*Supplied material*:

******

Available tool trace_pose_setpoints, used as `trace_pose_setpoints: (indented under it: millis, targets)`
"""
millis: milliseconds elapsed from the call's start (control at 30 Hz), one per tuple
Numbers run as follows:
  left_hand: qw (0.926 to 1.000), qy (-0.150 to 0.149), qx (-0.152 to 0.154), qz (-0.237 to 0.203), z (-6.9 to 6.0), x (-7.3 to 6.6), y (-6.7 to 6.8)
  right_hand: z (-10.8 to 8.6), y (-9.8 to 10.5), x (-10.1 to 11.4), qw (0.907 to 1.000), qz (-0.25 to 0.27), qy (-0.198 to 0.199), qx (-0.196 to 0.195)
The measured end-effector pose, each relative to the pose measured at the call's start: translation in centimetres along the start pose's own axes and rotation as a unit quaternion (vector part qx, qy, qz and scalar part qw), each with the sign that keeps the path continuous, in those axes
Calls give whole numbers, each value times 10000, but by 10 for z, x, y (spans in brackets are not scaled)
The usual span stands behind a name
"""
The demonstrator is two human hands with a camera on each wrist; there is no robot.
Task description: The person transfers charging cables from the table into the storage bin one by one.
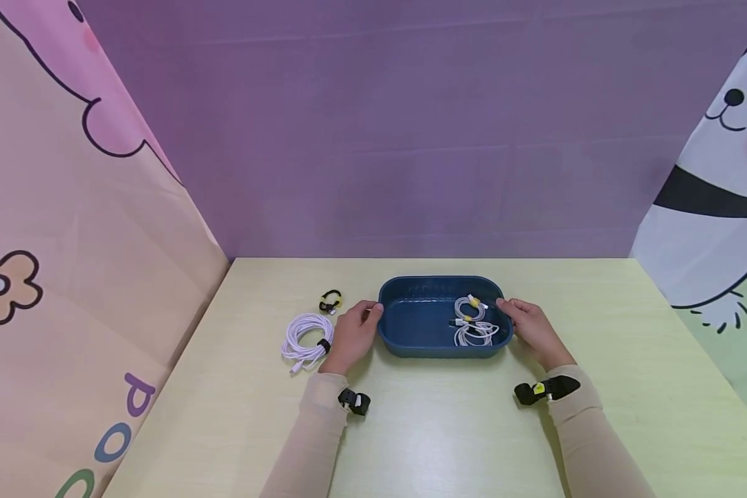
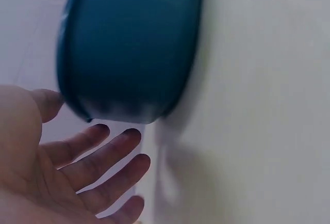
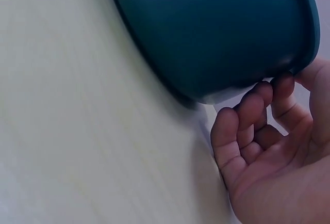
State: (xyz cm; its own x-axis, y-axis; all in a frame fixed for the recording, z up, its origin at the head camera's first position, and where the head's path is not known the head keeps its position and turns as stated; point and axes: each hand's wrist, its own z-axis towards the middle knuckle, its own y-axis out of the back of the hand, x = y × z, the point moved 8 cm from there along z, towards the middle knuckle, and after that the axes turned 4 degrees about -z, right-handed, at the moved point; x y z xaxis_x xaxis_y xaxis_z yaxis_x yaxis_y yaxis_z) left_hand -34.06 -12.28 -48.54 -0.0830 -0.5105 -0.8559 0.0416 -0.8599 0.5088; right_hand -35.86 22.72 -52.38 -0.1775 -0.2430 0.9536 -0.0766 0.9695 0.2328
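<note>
A dark blue plastic basket (image 1: 420,351) sits between my two hands, with two white coiled cables (image 1: 476,334) at its right end inside. My right hand (image 1: 535,333) pinches the basket's right rim, thumb on top; in the right wrist view its curled fingers (image 3: 251,109) meet the outer wall. At the left rim is my left hand (image 1: 351,337), its thumb at the edge. The left wrist view shows its other fingers (image 2: 116,154) spread and loosely extended, apart from the wall. Left of that hand lie a larger white coiled cable (image 1: 292,332) and a small black coiled cable (image 1: 330,301).
All of this stands on a pale wooden table (image 1: 436,429). A purple cloth backdrop (image 1: 411,138) rises behind its far edge. Printed panels flank it, the left one (image 1: 68,242) with a flower and the right one (image 1: 716,242) with a bear-like figure.
</note>
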Motion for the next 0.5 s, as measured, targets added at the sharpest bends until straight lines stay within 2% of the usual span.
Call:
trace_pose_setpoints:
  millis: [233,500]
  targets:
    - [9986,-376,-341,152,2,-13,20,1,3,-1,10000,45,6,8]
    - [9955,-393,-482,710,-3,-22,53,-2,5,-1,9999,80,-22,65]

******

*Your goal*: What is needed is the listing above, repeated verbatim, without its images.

*Exercise output*:
Available tool trace_pose_setpoints, used as `trace_pose_setpoints: (indented under it: millis, targets)`
"""
millis: milliseconds elapsed from the call's start (control at 30 Hz), one per tuple
Numbers run as follows:
  left_hand: qw (0.926 to 1.000), qy (-0.150 to 0.149), qx (-0.152 to 0.154), qz (-0.237 to 0.203), z (-6.9 to 6.0), x (-7.3 to 6.6), y (-6.7 to 6.8)
  right_hand: z (-10.8 to 8.6), y (-9.8 to 10.5), x (-10.1 to 11.4), qw (0.907 to 1.000), qz (-0.25 to 0.27), qy (-0.198 to 0.199), qx (-0.196 to 0.195)
The measured end-effector pose, each relative to the pose measured at the call's start: translation in centimetres along the start pose's own axes and rotation as a unit quaternion (vector part qx, qy, qz and scalar part qw), each with the sign that keeps the path continuous, in those axes
Calls give whole numbers, each value times 10000, but by 10 for z, x, y (spans in brackets are not scaled)
The usual span stands behind a name
"""
The demonstrator is two human hands with a camera on each wrist; there is no robot.
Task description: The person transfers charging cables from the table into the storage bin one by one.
State: (xyz cm; its own x-axis, y-axis; all in a frame fixed for the recording, z up, its origin at the head camera's first position, and where the head's path is not known the head keeps its position and turns as stated; point and axes: each hand's wrist, its own z-axis towards the middle knuckle, its own y-axis out of the back of the hand, x = y × z, the point moved 8 cm from there along z, towards the middle knuckle, and after that the axes turned 4 degrees about -z, right-handed, at the moved point; x y z xaxis_x xaxis_y xaxis_z yaxis_x yaxis_y yaxis_z) left_hand -34.06 -12.28 -48.54 -0.0830 -0.5105 -0.8559 0.0416 -0.8599 0.5088; right_hand -35.86 22.72 -52.38 -0.1775 -0.2430 0.9536 -0.0766 0.9695 0.2328
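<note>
A dark blue plastic basket (image 1: 420,351) sits between my two hands, with two white coiled cables (image 1: 476,334) at its right end inside. My right hand (image 1: 535,333) pinches the basket's right rim, thumb on top; in the right wrist view its curled fingers (image 3: 251,109) meet the outer wall. At the left rim is my left hand (image 1: 351,337), its thumb at the edge. The left wrist view shows its other fingers (image 2: 116,154) spread and loosely extended, apart from the wall. Left of that hand lie a larger white coiled cable (image 1: 292,332) and a small black coiled cable (image 1: 330,301).
All of this stands on a pale wooden table (image 1: 436,429). A purple cloth backdrop (image 1: 411,138) rises behind its far edge. Printed panels flank it, the left one (image 1: 68,242) with a flower and the right one (image 1: 716,242) with a bear-like figure.
</note>
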Motion for the next 0.5 s, as measured, targets added at the sharpest bends until straight lines stay within 2% of the usual span.
Call:
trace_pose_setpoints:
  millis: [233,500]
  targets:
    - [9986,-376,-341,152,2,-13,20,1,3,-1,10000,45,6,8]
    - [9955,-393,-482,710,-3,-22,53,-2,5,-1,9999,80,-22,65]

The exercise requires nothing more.